Entre tanta urgencia, ¿no estaremos olvidándonos de cultivar el don que nos hace realmente humanos? ¿No nos bastaría la conciencia para acceder a una felicidad desnuda, esencial?

La elegancia del erizo es un libro fresco y revelador ahora. Un canto a la vida en plenitud, a conciencia.
Nos muestra que los seres más ricos interiormente no son siempre los que triunfan, puesto que a veces el éxito exterior ciega las ventanas de comunicación con nuestro ser auténtico.
Así, una niña de doce años, una portera marginal pueden albergar una comprensión del mundo de una intensidad magistral. Y no necesitan nada más que eso. Bueno, tal vez simplemente encontrar a alguien con quien compartir esos pequeños y enormes placeres como tomarse en compañía una taza de té.
Entonces, tomemos una taza de té. Se hace el silencio, fuera se oye soplar el viento, crujen las hojas de otoño y levantan el vuelo, el gato duerme, bañado en una cálida luz. Y, en cada sorbo, el tiempo se sublima.”

El libro me ha caído a las manos como una bendición.
He estado todo el curso inmersa en el movimiento del mundo, con una avidez por la acción que a veces me lleva al límite de mis fuerzas. Me paso los días haciendo planes para más acciones futuras, sean físicas, didácticas, intelectuales, lúdicas...Pero, por muchos planes que haga, nunca me parecen suficientes, siempre tengo la sensación de que me estoy descuidando de alguna faceta de la experiencia, y temo tener que arrepentirme de ello en el futuro.
Cuando el tiempo te desborda porque nunca alcanzas a realizar todas las acciones que el deseo te dicta, el día a día puede convertirse en una carrera de obstáculos, o en un servicio militar.
¿A qué viene tanta avidez? ¿Por qué? ¿Para qué? El día que un accidente me obliga a detenerme, constato que 24 horas son suficientes para cambiar radicalmente mis biorritmos y convertirme en la más firme aliada de la inacción.
Y me doy cuenta de que la sed de acción, paradójicamente, sólo se sacia con la inacción. El día que a la fuerza debes cancelar todos los proyectos, todos los compromisos sociales, entonces eres capaz de percibir que la vida está bien en sí misma. Que es maravilloso contemplar cómo se mueve una rama de árbol, el propio cuerpo en reposo, una nota musical que se apodera del espacio, la sonrisa de tus padres, que sigue siendo la misma aunque pase el tiempo.

Hoy, vacía del impulso de la acción, puedo proceder a la degustación del presente pleno.

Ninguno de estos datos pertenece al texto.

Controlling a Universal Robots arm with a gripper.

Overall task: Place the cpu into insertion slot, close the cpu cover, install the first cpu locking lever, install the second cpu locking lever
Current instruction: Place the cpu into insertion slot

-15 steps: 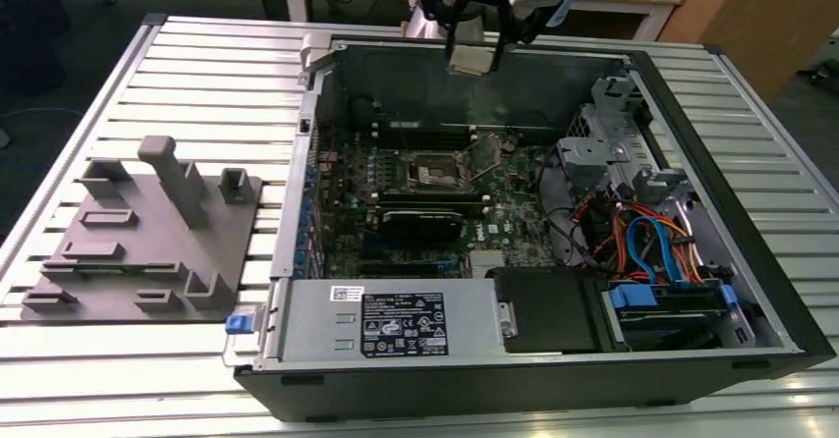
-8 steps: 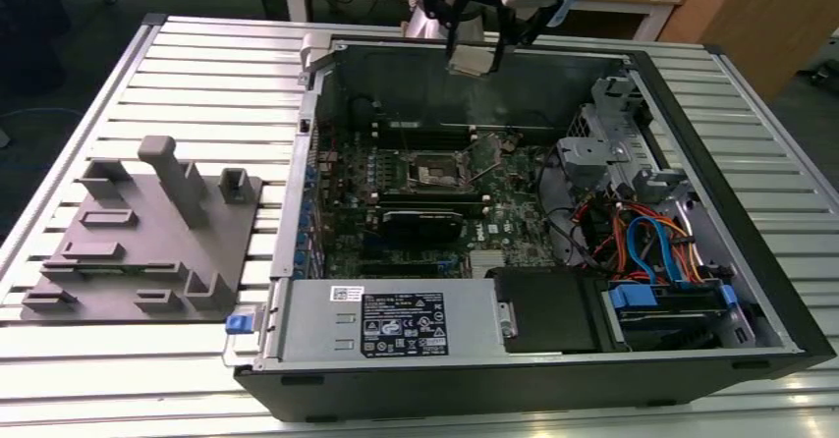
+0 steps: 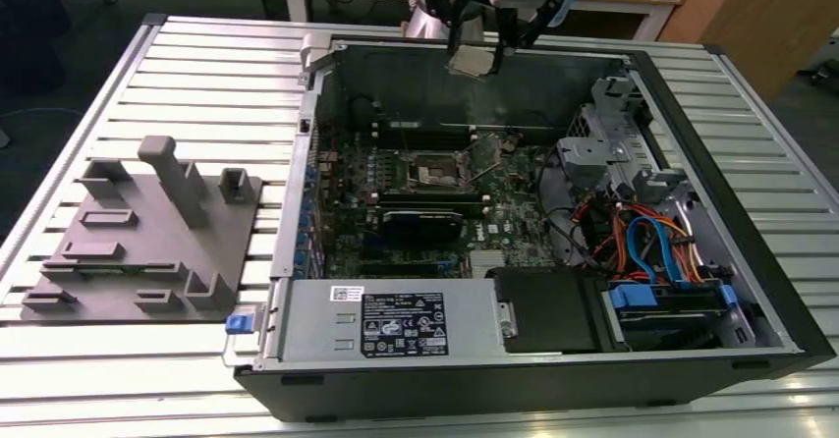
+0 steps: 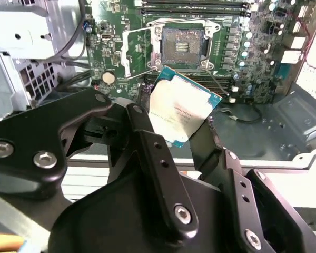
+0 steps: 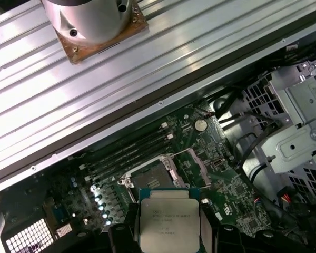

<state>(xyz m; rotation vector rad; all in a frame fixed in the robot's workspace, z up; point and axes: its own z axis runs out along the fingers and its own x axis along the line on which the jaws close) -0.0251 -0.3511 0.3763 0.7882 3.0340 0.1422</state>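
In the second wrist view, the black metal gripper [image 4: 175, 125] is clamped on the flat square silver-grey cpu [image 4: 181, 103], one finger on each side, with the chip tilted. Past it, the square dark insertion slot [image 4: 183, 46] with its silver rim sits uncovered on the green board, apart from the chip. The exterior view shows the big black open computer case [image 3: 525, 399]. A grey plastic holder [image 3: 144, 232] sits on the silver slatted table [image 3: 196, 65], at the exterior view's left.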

Y ahí tienen cabida dos esencias: la vida misma en su movimiento, que tiene la intensidad y la gracia de lo efímero, y el arte, que es capaz de trascender el instante fugitivo y sublimarlo en un estado de Belleza sin tiempo.

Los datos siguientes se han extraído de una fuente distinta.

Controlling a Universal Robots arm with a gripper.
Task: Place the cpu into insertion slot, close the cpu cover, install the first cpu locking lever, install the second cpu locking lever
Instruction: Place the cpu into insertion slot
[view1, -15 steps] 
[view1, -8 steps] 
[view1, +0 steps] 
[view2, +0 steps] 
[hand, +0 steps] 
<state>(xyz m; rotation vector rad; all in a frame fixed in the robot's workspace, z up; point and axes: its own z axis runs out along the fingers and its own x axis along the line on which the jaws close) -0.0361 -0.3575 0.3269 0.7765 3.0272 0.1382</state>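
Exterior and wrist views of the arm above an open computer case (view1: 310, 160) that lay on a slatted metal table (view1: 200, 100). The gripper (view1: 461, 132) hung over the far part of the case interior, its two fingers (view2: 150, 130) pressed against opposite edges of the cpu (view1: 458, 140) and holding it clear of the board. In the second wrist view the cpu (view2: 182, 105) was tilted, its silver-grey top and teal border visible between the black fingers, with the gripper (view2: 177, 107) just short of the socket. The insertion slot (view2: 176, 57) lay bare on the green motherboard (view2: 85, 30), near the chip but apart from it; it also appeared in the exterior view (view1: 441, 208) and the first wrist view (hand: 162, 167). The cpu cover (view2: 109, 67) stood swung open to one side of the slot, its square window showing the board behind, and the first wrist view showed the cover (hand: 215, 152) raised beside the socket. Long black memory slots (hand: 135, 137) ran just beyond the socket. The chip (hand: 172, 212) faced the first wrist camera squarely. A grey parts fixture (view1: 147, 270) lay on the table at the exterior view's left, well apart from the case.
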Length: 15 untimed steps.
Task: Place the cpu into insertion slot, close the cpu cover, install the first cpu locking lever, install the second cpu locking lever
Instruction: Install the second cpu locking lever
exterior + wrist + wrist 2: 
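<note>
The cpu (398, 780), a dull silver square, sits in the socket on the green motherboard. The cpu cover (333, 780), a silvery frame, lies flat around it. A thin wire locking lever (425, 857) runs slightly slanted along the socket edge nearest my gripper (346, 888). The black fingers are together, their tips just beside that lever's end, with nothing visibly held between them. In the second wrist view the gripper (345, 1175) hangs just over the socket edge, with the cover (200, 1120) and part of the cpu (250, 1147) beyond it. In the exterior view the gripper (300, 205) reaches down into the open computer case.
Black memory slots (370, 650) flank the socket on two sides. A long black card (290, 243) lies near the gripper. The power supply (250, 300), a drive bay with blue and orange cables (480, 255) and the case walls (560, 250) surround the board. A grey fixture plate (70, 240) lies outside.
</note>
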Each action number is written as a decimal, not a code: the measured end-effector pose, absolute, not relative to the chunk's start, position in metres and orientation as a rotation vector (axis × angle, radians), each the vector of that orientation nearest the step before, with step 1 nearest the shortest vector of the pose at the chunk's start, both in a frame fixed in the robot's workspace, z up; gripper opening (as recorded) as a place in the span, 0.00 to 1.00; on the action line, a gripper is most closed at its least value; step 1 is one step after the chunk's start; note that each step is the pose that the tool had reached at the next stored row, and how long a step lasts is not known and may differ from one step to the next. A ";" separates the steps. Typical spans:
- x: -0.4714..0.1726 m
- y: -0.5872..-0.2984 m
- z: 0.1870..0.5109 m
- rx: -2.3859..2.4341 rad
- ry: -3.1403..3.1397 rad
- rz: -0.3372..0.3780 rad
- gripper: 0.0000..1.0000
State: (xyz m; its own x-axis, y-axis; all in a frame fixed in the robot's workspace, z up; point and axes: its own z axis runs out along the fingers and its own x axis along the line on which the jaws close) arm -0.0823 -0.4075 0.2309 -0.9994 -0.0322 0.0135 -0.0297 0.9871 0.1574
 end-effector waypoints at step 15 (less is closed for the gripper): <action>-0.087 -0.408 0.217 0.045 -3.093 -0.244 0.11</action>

En la escena muda, sin vida ni movimiento, se encarna un tiempo carente de proyectos, una perfección arrancada a la duración y a su cansina avidez –un placer sin deseo, una existencia sin duración, una belleza sin voluntad.
Pues el Arte es la emoción sin el deseo.

Entre la vida y el arte, la conciencia humana se instala como receptor, puente, vasos comunicantes entre lo fugitivo y lo eterno. Cada instante merece la pena ser eterno. Y al mismo tiempo un instante ha de morir para que la vida continúe mostrando su naturaleza más preciosa, el propio devenir, sin lo cual tampoco el arte existiría.
Entonces, ¿qué es todo lo que podemos desear? Encontrar el rincón oportuno donde el mundo nos deje en paz para ser, sin más.
Como en el caso de la portera Renée Michel, a veces la ausencia de ruido exterior, incluso la ausencia de gloria y reconocimiento, puede conllevar una libertad de conciencia sin límites.

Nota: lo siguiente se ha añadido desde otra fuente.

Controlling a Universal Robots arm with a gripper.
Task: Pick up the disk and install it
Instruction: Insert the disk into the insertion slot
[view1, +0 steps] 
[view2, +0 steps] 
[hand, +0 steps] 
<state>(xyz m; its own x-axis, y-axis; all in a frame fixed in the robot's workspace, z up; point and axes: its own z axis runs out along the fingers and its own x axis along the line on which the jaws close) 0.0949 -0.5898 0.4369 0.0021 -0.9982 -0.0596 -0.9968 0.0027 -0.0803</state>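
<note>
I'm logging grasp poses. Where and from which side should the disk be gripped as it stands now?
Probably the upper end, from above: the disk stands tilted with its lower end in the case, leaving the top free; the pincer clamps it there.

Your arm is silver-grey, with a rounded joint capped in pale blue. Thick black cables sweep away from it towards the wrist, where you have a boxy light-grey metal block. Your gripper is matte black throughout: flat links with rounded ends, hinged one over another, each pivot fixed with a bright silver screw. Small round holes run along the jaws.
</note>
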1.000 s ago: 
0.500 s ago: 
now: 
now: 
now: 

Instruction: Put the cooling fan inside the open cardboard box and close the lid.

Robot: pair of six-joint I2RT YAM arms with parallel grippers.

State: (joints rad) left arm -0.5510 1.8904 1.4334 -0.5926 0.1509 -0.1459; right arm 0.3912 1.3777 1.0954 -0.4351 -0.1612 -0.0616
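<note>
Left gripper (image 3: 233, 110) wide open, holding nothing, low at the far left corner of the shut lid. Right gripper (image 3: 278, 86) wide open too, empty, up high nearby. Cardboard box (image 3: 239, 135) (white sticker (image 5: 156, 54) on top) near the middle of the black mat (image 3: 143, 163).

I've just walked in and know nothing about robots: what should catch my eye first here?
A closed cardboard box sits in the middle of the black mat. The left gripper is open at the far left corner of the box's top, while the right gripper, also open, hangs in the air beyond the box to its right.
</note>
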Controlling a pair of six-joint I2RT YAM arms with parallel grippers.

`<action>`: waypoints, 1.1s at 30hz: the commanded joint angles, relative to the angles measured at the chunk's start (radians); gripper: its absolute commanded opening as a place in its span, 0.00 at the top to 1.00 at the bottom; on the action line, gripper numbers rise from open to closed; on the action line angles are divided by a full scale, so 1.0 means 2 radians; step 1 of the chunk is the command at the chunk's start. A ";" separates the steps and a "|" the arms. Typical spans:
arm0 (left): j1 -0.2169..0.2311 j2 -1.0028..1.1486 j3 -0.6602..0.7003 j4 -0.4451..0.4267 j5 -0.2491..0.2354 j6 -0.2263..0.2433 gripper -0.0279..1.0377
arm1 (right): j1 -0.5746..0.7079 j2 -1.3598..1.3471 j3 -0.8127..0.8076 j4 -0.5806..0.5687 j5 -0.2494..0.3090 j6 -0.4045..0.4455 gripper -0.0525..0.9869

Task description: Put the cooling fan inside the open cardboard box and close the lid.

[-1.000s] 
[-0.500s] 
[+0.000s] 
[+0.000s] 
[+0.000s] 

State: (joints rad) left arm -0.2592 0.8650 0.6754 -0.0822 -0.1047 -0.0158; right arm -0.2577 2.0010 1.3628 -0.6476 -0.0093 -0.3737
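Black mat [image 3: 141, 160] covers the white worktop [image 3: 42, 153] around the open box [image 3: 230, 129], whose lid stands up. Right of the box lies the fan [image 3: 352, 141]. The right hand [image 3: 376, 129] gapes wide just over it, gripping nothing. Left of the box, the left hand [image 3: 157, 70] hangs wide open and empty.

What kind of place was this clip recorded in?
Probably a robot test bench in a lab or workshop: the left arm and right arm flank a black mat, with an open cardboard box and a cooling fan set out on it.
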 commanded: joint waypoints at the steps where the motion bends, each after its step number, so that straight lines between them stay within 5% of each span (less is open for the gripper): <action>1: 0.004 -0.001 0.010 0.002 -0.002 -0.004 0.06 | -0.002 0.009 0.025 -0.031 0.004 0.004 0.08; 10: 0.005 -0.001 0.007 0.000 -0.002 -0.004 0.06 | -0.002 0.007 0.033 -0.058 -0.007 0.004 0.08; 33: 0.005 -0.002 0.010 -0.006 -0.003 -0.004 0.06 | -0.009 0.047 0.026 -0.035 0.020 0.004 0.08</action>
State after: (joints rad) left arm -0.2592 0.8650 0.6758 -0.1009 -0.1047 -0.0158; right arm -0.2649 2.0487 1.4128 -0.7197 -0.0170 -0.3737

La vida que se escapa se inmoviliza en una joya sin mañana ni proyectos, el destino de los hombres, salvado del pálido sucederse de los días, se nimba por fin de luz y, más allá del tiempo, exalta mi corazón tranquilo.

Ahora, sólo quiero tener los ojos limpios para apreciar cuantas camelias se posan en el mundo; ser yo misma camelia sobre el musgo.